Problem requirements -> Copy out the data so that nothing differs from the original.

Records supplied ->
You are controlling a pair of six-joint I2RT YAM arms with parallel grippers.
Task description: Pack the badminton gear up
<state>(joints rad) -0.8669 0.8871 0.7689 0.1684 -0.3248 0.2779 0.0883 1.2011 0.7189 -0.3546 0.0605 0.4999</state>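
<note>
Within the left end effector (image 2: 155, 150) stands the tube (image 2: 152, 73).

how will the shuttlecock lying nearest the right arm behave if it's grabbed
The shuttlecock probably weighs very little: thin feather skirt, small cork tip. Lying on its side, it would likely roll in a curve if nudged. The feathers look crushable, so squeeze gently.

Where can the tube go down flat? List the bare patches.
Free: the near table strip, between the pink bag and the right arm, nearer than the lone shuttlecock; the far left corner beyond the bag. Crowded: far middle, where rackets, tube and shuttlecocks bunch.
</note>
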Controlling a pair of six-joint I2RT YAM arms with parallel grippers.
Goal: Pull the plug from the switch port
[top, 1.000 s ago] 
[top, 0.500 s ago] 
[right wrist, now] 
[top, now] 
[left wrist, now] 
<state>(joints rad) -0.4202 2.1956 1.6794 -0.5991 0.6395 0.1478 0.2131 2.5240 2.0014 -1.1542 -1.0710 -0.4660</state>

Result of the exercise ->
You are controlling a pair of six-joint I2RT YAM arms with parallel grippers.
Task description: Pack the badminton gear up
<state>(joints rad) -0.8669 0.8871 0.7689 0.1684 -0.3248 0.2779 0.0883 1.2011 0.7189 -0.3546 0.0605 0.4999</state>
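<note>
Within the left end effector (image 2: 155, 150) stands the tube (image 2: 152, 73).

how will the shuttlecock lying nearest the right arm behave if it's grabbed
The shuttlecock probably weighs very little: thin feather skirt, small cork tip. Lying on its side, it would likely roll in a curve if nudged. The feathers look crushable, so squeeze gently.

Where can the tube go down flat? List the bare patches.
Free: the near table strip, between the pink bag and the right arm, nearer than the lone shuttlecock; the far left corner beyond the bag. Crowded: far middle, where rackets, tube and shuttlecocks bunch.
</note>
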Controlling a pair of six-joint I2RT YAM arms with parallel grippers.
Goal: Pull the plug from the switch port
[top, 1.000 s ago] 
[top, 0.500 s ago] 
[right wrist, now] 
[top, now] 
[left wrist, now] 
<state>(joints rad) -0.4202 2.1956 1.6794 -0.5991 0.6395 0.1478 0.2131 2.5240 2.0014 -1.1542 -1.0710 -0.4660</state>

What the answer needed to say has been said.